PP is a rare case characterized by the presence of mucous ascites (“jelly belly”) and peritoneal implants. This is the prevalent occurring clinical entity, resulting from perforation of an appendiceal vermiform neoplasm. It is characterized by an accumulation of mucus within the peritoneal cavity (adenomucinosis), which flows continuously and in a specific manner into the peritoneal cavity and pelvis [912].

In the case in which there are malignant cells within the mucous ascites (cellular mucus), PP occurs in 33%. In the absence of malignant cells or neoplastic epithelium within the mucous ascites (acellular mucus), PP develops in 4%.

PP syndrome is characterized by the presence of appendiceal vermiform neoplasms with minimal invasiveness, which tend to be widely distributed on the peritoneal surface. Liver or lymphatic metastases are uncommon. Peritoneum and hollow viscera resection operations are aimed at removing all macroscopically visible foci and achieving complete cytoreduction. The most common clinical finding in men and women with PP syndrome is a progressively increasing abdominal circumference. In the female population, the second most common clinical finding is an ovarian tumor, most commonly located in the right ovary [810]. The third most common clinical finding in both sexes is the appearance of appendicitis.

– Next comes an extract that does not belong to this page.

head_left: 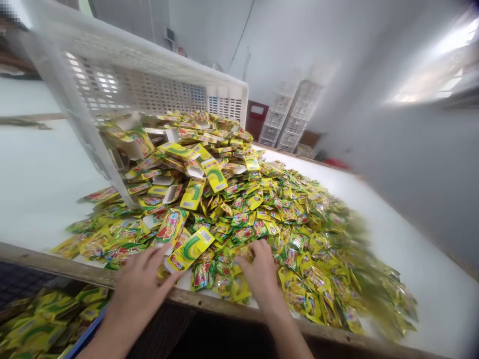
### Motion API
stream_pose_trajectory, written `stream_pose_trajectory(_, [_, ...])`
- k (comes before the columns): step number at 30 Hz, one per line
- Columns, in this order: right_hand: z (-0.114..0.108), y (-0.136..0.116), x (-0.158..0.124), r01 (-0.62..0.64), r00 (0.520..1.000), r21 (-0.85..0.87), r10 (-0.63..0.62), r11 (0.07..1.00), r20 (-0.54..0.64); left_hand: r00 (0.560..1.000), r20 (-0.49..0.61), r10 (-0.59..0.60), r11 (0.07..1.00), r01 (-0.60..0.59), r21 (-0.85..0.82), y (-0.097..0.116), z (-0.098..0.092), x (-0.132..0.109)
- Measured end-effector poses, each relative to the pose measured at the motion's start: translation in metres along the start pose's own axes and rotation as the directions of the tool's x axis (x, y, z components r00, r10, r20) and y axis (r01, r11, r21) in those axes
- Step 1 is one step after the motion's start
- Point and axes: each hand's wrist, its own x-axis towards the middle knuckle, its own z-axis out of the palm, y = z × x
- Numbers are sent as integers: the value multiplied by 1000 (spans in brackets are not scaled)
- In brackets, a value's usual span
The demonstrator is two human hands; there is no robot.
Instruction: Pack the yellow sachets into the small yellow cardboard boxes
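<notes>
My left hand (144, 279) is at the table's front edge, its thumb and fingers closed around the lower end of a small yellow carton (191, 249) with a green arc and a barcode. Another printed carton (172, 224) lies just beyond those fingertips. To the right, my right hand (260, 269) reaches into the heap of small yellow-green candy packets (295, 239). Its thumb and forefinger are bent together on a yellow packet (242, 252), partly hidden by the fingers. Many open cartons (215, 175) are piled behind both hands.
A white perforated plastic crate (228, 92) lies tipped on its side, cartons spilling from it onto the white table (26, 164). A wooden strip (56, 267) edges the table. Below left, a blue-rimmed container holds more packets (37, 324). Stacked crates (288, 117) stand by the wall.
</notes>
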Motion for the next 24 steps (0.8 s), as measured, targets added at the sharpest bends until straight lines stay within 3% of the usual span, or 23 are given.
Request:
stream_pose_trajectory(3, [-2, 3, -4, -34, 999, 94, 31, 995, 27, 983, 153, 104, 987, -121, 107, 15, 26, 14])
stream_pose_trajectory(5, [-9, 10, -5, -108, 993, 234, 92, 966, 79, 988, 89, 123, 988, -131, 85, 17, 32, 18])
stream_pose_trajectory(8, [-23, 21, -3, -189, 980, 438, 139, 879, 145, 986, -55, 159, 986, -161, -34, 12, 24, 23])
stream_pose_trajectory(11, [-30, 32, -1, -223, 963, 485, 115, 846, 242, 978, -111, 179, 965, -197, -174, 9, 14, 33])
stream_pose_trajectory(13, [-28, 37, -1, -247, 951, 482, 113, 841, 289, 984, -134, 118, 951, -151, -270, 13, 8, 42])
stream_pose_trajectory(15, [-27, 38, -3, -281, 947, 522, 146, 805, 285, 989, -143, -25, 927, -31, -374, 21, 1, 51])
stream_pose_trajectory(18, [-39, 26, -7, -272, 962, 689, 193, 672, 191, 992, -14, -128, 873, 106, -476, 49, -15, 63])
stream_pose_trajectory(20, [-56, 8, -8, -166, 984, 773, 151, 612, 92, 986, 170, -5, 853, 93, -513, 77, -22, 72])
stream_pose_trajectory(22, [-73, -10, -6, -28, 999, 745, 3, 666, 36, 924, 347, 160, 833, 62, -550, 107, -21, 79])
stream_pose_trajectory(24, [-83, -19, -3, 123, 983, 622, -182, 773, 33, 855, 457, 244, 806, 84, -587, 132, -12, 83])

Intestinal-type adenocarcinoma of the appendix is the most common histological type of primary appendix cancer accounting for 60% of cases but represents < 0.5% of gastrointestinal cancers. Their clinical occurrence is similar to that of appendicitis. Mucinous adenocarcinoma (mucinous adenocarcinoma) concerns 10%–15% of colon cancers, with a more frequent location in the right colon and an average age of onset of 60 years. The impact on the female sex is smaller. It has a similar prognosis to colon adenocarcinoma. The treatment of all benign neoplasms is simple appendectomy.

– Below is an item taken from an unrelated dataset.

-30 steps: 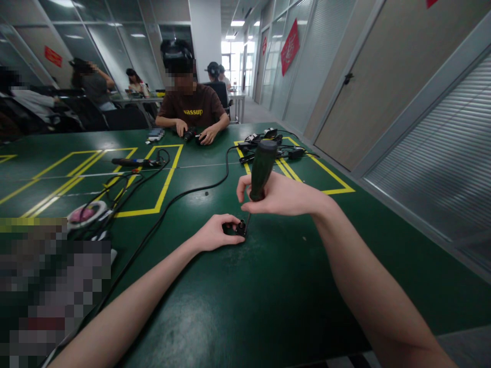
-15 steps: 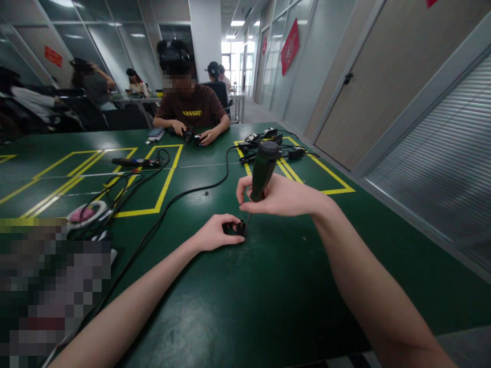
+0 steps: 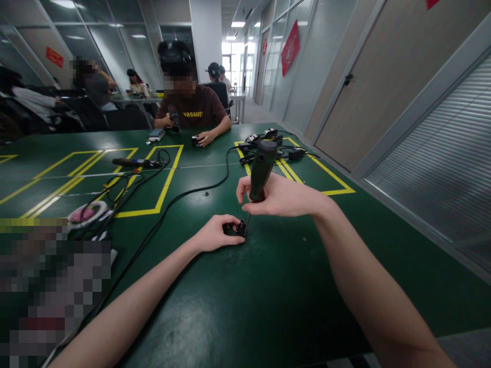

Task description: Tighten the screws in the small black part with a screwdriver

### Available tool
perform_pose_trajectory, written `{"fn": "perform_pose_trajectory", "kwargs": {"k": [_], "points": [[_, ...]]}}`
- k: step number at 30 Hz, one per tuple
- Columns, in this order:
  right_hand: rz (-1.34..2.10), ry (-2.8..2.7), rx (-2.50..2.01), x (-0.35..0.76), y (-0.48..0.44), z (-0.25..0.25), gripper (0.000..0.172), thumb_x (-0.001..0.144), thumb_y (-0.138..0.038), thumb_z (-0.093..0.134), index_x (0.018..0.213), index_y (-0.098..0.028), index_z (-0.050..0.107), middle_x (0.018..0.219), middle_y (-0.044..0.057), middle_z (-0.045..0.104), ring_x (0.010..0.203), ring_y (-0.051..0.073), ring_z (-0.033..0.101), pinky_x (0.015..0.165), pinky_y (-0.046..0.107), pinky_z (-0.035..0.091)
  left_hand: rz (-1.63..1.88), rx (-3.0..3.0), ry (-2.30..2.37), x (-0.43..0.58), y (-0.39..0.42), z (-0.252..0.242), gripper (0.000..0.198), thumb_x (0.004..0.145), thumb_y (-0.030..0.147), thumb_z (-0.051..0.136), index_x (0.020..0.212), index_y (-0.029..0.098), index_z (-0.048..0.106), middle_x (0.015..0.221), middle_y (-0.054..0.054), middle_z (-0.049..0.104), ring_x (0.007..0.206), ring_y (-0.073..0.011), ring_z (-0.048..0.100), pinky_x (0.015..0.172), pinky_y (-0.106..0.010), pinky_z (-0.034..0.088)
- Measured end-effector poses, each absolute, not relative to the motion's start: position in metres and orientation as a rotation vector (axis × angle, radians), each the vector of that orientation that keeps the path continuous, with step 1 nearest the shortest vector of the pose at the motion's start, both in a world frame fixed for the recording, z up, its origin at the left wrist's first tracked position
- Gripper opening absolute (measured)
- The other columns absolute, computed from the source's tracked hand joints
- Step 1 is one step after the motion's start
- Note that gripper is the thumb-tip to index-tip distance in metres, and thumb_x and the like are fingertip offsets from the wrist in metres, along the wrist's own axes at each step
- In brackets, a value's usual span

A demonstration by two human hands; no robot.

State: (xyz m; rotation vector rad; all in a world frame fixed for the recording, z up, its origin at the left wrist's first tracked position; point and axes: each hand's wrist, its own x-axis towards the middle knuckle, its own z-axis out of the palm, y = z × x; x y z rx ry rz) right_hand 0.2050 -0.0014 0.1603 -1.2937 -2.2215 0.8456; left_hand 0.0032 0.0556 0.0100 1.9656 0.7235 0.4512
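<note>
My right hand (image 3: 280,197) is wrapped round a dark green screwdriver (image 3: 261,169) that stands nearly upright, its thin shaft pointing down onto a small black part (image 3: 240,228) on the green table (image 3: 268,286). My left hand (image 3: 215,233) pinches that small black part and holds it down on the tabletop. The part is mostly hidden by my fingers.
A black cable (image 3: 180,197) runs across the table from a pile of black adapters (image 3: 268,140) at the far right. A pink and white reel (image 3: 82,214) and tangled wires lie at left. A person in a brown shirt (image 3: 194,110) sits opposite, holding a tool.
My hands and the screwdriver stay almost still. The person opposite has lifted one hand with a dark tool off the table.
</note>
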Motion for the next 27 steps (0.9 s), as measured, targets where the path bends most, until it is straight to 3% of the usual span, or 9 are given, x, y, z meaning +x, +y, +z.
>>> {"fn": "perform_pose_trajectory", "kwargs": {"k": [9, 15, 19, 27], "points": [[0.843, -2.214, -1.296, 0.2057, -0.0009, 0.1598, 0.019, 0.069, -0.011, 0.063, 0.086, -0.019, 0.061, 0.075, -0.003, 0.058, 0.066, 0.013, 0.052, 0.061, 0.026, 0.04, 0.459, 1.969, 0.721, 0.0035, 0.056, 0.0084, 0.036, 0.075, 0.034, 0.082, 0.105, 0.014, 0.077, 0.098, -0.006, 0.077, 0.093, -0.0224, 0.069, 0.09, -0.034, 0.052], [0.803, -2.215, -1.296, 0.2031, -0.0009, 0.1609, 0.011, 0.078, -0.027, 0.066, 0.08, -0.019, 0.06, 0.074, -0.002, 0.059, 0.065, 0.013, 0.049, 0.062, 0.028, 0.038, 0.457, 1.974, 0.695, 0.0029, 0.0572, 0.0061, 0.036, 0.076, 0.035, 0.082, 0.105, 0.015, 0.077, 0.099, -0.006, 0.078, 0.095, -0.0224, 0.07, 0.091, -0.034, 0.053], [0.789, -2.214, -1.291, 0.2032, -0.001, 0.1611, 0.006, 0.077, -0.022, 0.064, 0.081, -0.019, 0.06, 0.075, -0.003, 0.058, 0.066, 0.013, 0.049, 0.064, 0.028, 0.038, 0.456, 1.978, 0.702, 0.0026, 0.0573, 0.0062, 0.036, 0.076, 0.035, 0.082, 0.104, 0.014, 0.077, 0.1, -0.006, 0.078, 0.094, -0.0223, 0.069, 0.091, -0.033, 0.052], [0.886, -2.174, -1.278, 0.2056, -0.0021, 0.1611, 0.017, 0.069, -0.014, 0.063, 0.085, -0.019, 0.06, 0.074, -0.004, 0.057, 0.064, 0.013, 0.05, 0.062, 0.027, 0.039, 0.456, 1.976, 0.705, 0.0026, 0.0569, 0.0073, 0.036, 0.075, 0.035, 0.082, 0.104, 0.014, 0.077, 0.1, -0.006, 0.078, 0.094, -0.0222, 0.069, 0.091, -0.033, 0.053]]}}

It is worth emphasizing that malignant neoplasms of the appendix vermiform are rare, the majority of them found incidentally in appendectomy preparations, usually for acute appendicitis and the most common of these are carcinoid. The medical history and the gynecological and sonographic examination are of great importance for the prompt diagnosis of women with appendix tumor. The aim of this case presentation is to emphasize that the further treatment of malignant neoplasms after appendectomy is not uniform and depends on the size, location, and histological type of the neoplasm as well as the existence of nonmetastatic disease [9, 10].

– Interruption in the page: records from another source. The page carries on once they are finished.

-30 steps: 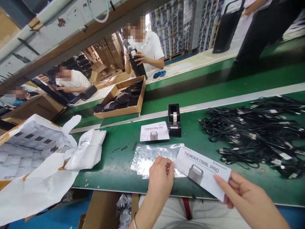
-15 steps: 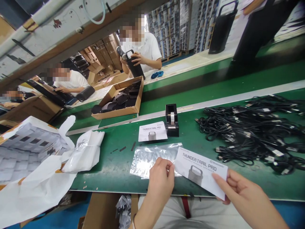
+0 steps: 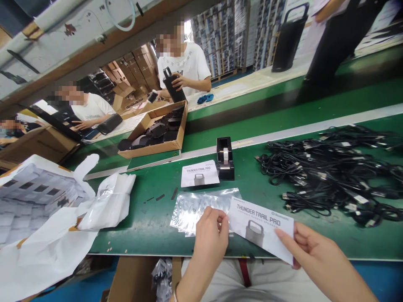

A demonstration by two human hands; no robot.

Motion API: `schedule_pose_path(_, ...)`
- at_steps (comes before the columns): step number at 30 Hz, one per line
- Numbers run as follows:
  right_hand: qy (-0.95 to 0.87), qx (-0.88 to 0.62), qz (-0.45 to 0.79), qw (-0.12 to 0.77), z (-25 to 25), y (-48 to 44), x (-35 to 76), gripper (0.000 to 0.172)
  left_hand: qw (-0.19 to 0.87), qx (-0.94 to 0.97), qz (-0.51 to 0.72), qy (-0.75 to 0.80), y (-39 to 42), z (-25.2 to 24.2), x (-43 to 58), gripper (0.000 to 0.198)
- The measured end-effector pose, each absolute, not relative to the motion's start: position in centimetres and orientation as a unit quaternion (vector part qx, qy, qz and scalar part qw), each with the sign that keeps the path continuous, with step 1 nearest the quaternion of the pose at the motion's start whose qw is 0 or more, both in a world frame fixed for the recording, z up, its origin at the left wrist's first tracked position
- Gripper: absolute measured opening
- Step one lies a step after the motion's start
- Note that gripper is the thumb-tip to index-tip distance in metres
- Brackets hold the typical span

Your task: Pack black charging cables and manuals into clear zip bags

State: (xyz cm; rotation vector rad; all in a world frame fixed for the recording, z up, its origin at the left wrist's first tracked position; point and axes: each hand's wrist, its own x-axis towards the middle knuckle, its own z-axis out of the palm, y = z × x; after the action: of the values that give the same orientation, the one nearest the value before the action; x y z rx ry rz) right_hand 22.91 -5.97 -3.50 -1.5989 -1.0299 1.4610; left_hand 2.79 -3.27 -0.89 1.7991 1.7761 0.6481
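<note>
My right hand [image 3: 310, 247] pinches a white printed booklet [image 3: 260, 226] marked "Thunder Trail Pro", thumb on top and fingers beneath, held at a slant above the table's front edge. My left hand [image 3: 210, 235] is closed in a pinch at the clear plastic bags [image 3: 192, 209], which lie flat in a small stack; its fingertips are partly hidden. The booklet's left corner overlaps the bags' right side, close to my left fingers. Just beyond the bags lies a pile of matching booklets [image 3: 200, 174], touching or nearly touching a black tape dispenser [image 3: 225, 158].
Black cables [image 3: 327, 172] are heaped on the right. At the left stand a paper-lined box [image 3: 40, 193] and wrapped white sleeves [image 3: 110, 199]. A cardboard tray [image 3: 166, 147] of black parts sits farther back. Co-workers handle black speakers [image 3: 173, 86] across the green table [image 3: 141, 235].
My hands keep nearly the same places, with the booklet turned slightly. The bags' left edges are a little more fanned. The co-worker opposite has moved one hand away from the speaker.
</note>
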Motion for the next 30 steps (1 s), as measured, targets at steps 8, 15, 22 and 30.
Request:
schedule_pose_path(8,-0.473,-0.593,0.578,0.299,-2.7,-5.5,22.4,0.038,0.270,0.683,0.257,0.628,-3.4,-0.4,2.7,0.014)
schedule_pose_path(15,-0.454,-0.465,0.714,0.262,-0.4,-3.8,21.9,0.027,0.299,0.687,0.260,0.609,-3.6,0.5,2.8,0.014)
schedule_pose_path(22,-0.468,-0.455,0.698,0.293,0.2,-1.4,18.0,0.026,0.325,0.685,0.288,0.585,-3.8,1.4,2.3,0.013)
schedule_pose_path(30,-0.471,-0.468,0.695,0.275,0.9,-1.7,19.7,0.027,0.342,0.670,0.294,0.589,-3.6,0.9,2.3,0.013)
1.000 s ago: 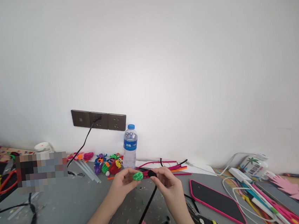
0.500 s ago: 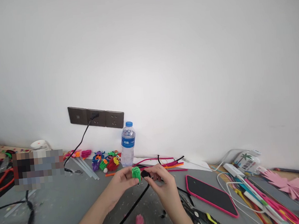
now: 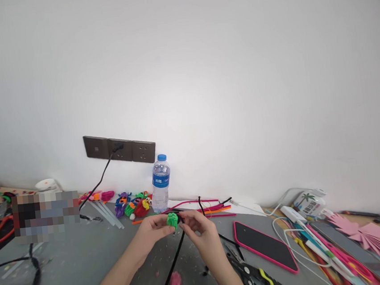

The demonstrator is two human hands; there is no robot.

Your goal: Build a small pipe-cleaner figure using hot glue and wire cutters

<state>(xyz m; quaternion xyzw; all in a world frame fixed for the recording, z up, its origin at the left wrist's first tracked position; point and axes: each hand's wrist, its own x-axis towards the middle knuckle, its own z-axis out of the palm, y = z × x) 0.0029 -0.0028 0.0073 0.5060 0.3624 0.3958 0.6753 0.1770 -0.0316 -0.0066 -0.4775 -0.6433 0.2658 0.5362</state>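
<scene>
Between the thumb and fingers of my left hand (image 3: 151, 233) is a bright green fuzzy pipe-cleaner bundle (image 3: 172, 221). My right hand (image 3: 200, 231) pinches a black pipe cleaner (image 3: 177, 256) right beside the green bundle. Its long tail hangs down toward the front edge of the view. Where the black part meets the green one, my fingers partly hide it, so I cannot tell whether they are joined. Below my hands lies a pink pipe-cleaner piece (image 3: 175, 283) with a black band and orange side parts, in part behind the black tail.
Yellow-and-black pliers (image 3: 251, 273) and a pink-cased phone (image 3: 265, 246) lie to the right. Behind my hands stand a water bottle (image 3: 161, 185) and several pipe-cleaner figures (image 3: 129, 205). Glue sticks (image 3: 107, 214) lie at left; scissors (image 3: 356, 264) and white cables are far right.
My hands have come closer together, bringing the black pipe cleaner against the green bundle. Its tail has swung to a steeper angle, now crossing the pink piece. The view has shifted slightly.
</scene>
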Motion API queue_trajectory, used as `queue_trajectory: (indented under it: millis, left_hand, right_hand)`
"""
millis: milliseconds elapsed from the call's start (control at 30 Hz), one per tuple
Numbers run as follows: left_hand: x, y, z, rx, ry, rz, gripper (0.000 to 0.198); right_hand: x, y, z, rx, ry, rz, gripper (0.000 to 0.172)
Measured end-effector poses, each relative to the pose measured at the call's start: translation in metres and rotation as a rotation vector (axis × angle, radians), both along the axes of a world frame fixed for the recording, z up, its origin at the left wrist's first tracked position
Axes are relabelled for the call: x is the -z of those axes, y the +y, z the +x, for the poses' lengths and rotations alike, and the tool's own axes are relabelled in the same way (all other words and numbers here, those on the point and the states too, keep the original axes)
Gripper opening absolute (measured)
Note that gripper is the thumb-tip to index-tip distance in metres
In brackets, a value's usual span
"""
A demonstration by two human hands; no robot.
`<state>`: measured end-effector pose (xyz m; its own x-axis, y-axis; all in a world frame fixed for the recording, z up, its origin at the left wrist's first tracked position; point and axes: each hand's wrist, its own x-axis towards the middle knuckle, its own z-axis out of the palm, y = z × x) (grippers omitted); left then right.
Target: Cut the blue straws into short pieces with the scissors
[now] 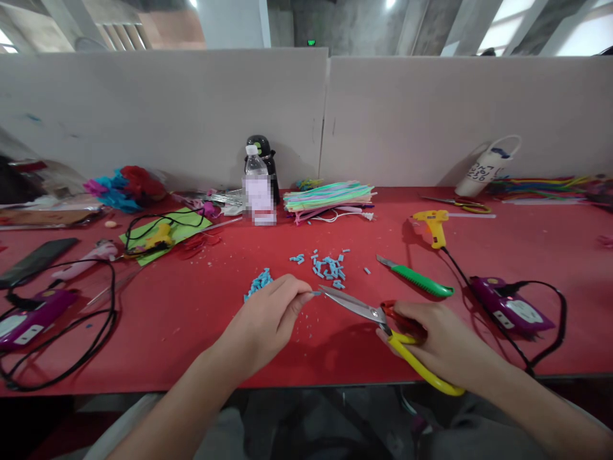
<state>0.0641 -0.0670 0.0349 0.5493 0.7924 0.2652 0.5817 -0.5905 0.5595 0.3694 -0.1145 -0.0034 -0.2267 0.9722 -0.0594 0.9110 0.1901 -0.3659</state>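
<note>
My right hand (438, 338) grips scissors (383, 319) with red and yellow handles, the closed blades pointing left. My left hand (272, 316) is pinched shut on a short blue piece at the blade tips; the rest of the bundle of blue pieces (258, 283) pokes out behind the fingers. Several cut blue bits (328, 265) lie scattered on the red table (191, 319) just beyond both hands.
A green utility knife (416, 278), a yellow glue gun (433, 225) with cord to a purple power strip (507, 310), a stack of pastel straws (328, 197), a water bottle (257, 185), another glue gun (160, 237), a left power strip (29, 313), paper flowers (124, 186).
</note>
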Motion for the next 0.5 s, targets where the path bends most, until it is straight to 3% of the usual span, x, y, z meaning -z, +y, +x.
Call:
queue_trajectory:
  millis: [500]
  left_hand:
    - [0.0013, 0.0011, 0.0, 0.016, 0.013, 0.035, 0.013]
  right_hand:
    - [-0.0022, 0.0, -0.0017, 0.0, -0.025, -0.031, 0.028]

Finally, the vigilance of the clinician is necessary in algae of the right iliac fossa that are treated conservatively. Especially in repeated episodes, additional diagnostic testing is necessary so that neoplasms in the area do not spread. Close surveillance for patients with localized periappendiceal disease following initial surgery should be under concern.

Consent

The authors confirm that written informed consent has been obtained from the involved patient. She has given approval for this information to be published in this case report. Complete written informed consent was obtained from the patient for the publication of this study and accompanying images.

Conflicts of Interest

The authors declare no conflicts of interest.

Funding

This study was conducted without any external funding.

Data Availability Statement

All data supporting the findings of this manuscript are readily available.